Problem details ->
Retype every line of the data below, starting with the first and ending with the line that contains "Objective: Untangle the", but leave out the pictures.

Source material ->
---

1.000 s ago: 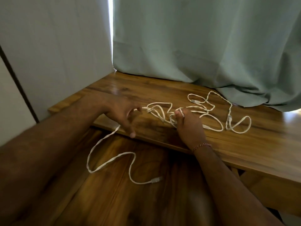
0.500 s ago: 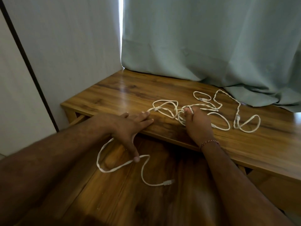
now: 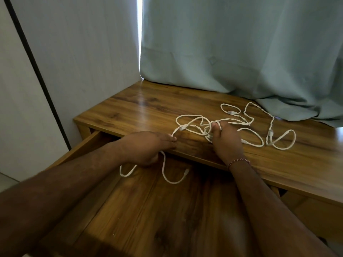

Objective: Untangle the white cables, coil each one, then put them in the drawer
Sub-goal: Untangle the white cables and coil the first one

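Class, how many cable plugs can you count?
5 plugs: one in the drawer, one left of the right hand, one right of it, two nearer the curtain. More may be hidden.

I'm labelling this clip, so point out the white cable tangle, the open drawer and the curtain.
white cable tangle [image 3: 206, 129]: head view, knotted loops on the tabletop.
open drawer [image 3: 87, 143]: head view, its left side wall.
curtain [image 3: 241, 49]: head view, middle of the cloth.

White cables [image 3: 246, 125] are lying in a loose tangle of overlapping loops on the wooden top, several small plugs showing along the strands. One strand is trailing off the front edge and hanging in two loops into the open drawer [image 3: 148, 210], its plug end resting there. How many cables are making up the tangle cannot be told. The wood-grained drawer is standing pulled out below the top.
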`<state>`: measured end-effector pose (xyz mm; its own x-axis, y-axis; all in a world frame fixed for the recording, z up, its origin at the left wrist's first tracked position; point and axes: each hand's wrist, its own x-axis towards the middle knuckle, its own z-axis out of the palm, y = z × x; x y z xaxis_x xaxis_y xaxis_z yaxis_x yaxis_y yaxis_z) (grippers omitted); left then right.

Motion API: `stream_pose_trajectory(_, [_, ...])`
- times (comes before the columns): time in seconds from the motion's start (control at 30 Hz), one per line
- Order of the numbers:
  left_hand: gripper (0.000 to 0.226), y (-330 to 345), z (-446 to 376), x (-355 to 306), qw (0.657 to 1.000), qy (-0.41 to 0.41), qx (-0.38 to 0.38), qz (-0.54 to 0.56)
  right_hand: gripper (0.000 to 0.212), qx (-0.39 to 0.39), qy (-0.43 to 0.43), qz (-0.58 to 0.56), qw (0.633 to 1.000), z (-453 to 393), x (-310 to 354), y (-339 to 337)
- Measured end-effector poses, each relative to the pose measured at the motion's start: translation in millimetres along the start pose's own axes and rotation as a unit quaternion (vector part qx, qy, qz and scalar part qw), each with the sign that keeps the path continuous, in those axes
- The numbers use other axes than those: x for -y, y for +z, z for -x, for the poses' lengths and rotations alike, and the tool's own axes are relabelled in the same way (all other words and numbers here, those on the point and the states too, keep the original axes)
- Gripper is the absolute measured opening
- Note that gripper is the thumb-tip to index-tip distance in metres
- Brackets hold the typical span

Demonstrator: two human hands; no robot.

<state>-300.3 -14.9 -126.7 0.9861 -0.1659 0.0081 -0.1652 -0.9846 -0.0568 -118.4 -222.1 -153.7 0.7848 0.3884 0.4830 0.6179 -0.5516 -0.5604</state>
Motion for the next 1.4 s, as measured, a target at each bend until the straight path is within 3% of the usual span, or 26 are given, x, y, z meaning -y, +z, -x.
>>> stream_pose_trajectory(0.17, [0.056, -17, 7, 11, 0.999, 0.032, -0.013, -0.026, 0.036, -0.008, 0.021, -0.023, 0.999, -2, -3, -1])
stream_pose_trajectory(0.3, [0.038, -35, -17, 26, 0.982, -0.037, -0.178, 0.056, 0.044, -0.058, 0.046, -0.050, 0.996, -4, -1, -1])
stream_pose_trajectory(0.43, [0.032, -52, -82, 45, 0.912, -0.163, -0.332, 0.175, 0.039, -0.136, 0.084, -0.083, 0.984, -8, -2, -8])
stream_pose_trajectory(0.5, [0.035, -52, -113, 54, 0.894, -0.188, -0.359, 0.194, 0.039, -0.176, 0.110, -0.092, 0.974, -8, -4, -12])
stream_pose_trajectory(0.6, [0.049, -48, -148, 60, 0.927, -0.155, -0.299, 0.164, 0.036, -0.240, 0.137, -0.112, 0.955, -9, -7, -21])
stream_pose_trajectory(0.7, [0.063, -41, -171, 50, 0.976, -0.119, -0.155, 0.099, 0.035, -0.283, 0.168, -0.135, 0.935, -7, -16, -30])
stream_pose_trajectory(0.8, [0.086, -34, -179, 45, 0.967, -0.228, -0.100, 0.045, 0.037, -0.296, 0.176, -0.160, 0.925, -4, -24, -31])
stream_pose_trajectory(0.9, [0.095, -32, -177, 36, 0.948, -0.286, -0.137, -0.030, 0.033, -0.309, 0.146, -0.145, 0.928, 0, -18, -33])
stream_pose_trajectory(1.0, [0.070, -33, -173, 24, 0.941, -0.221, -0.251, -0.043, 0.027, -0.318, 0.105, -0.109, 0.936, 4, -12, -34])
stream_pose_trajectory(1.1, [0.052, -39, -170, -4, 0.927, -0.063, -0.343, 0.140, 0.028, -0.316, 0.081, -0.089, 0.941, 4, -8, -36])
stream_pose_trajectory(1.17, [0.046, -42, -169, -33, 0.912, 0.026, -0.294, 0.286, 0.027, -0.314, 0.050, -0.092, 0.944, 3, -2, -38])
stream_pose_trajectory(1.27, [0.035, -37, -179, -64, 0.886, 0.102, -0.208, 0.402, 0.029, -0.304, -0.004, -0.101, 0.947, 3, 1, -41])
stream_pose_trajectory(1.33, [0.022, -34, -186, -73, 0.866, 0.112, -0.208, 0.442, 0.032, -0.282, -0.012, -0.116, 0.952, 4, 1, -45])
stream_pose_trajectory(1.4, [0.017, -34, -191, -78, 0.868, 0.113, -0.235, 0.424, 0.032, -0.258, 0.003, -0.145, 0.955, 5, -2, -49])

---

Finished exercise ->
1.000 s ago: 
0.500 s ago: 
now: 

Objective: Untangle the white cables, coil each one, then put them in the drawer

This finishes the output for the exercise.